__SOURCE MATERIAL__.
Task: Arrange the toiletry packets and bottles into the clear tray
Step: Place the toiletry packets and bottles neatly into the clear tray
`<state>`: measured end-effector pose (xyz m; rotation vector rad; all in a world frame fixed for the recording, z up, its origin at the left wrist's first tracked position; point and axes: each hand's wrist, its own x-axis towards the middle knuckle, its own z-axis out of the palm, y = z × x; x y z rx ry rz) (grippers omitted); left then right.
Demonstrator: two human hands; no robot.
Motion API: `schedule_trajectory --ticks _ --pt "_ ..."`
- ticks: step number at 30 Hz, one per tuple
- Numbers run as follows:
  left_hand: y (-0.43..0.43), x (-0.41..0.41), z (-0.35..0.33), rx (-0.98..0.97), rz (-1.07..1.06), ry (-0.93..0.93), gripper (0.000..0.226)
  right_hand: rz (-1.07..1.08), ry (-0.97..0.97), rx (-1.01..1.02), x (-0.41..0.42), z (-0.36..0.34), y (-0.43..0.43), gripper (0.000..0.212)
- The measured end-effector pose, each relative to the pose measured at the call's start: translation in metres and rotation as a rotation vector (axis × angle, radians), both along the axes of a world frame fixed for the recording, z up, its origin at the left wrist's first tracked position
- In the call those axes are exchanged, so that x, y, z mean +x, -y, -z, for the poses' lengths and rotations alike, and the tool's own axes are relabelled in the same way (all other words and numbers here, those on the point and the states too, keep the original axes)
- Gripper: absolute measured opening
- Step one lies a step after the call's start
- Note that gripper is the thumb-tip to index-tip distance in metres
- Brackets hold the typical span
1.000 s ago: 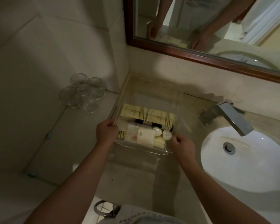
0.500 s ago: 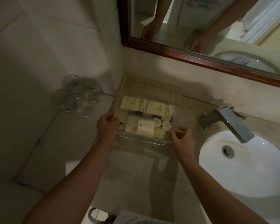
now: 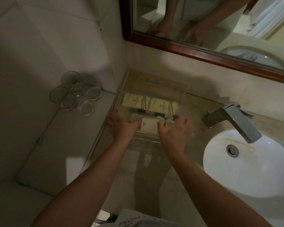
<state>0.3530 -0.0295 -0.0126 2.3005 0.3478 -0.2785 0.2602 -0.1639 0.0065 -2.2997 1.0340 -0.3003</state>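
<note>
The clear tray stands on the counter in the corner, against the back wall. Inside lie two cream packets at the far side, a dark tube in the middle and a white packet at the near side. My left hand holds the tray's left wall, fingers outside and thumb inside beside the white packet. My right hand hovers over the tray's near right corner with fingers spread, blurred, covering small items there.
Several upturned clear glasses cluster on the ledge to the left. A steel faucet and white sink lie to the right. A wood-framed mirror hangs above the back wall.
The tray has slid back into the corner. My right hand has let go of the tray's near right edge and moved in over its contents. My left hand stays on the left wall.
</note>
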Motion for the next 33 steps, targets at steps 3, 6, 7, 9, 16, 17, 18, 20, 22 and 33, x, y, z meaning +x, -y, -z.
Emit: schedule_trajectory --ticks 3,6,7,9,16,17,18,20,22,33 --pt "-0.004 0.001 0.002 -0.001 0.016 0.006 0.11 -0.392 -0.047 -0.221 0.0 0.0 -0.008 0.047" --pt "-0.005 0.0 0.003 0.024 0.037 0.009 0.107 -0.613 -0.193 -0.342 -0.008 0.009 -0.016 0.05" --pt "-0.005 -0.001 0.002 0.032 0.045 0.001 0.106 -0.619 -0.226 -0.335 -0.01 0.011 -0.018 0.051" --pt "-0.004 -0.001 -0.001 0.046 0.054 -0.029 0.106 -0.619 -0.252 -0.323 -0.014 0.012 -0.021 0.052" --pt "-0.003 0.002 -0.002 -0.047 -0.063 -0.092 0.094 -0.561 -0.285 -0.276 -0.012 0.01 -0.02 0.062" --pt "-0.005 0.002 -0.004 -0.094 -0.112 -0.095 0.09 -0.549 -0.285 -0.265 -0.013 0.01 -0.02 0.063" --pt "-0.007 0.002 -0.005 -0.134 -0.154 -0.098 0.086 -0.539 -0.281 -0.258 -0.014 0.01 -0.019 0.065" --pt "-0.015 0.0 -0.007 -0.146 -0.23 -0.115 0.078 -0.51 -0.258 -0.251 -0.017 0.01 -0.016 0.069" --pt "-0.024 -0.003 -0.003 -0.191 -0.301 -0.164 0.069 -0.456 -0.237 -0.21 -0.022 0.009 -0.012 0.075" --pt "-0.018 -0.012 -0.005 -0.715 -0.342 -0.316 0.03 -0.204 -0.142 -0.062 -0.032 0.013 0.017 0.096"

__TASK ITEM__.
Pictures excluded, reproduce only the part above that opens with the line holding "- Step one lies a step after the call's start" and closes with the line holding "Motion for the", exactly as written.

__TASK RESULT__.
- Step one lies a step after the call's start
- Note that gripper is the thumb-tip to index-tip distance in metres
- Brackets hold the typical span
1.000 s ago: 
0.500 s ago: 
now: 
<state>0.3530 -0.0295 -0.0126 2.3005 0.3478 -0.2785 0.2602 -0.1639 0.0065 -2.2997 1.0340 -0.3003</state>
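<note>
The clear tray stands on the counter in the corner, against the back wall. Inside lie two cream packets at the far side, a dark tube in the middle and a white packet at the near side. My left hand holds the tray's left wall, fingers outside and thumb inside beside the white packet. My right hand hovers over the tray's near right corner with fingers spread, blurred, covering small items there.
Several upturned clear glasses cluster on the ledge to the left. A steel faucet and white sink lie to the right. A wood-framed mirror hangs above the back wall.
The tray has slid back into the corner. My right hand has let go of the tray's near right edge and moved in over its contents. My left hand stays on the left wall.
</note>
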Motion for the next 33 steps, targets at steps 3, 6, 7, 9, 16, 17, 18, 20, 22 and 33, x, y, z meaning +x, -y, -z.

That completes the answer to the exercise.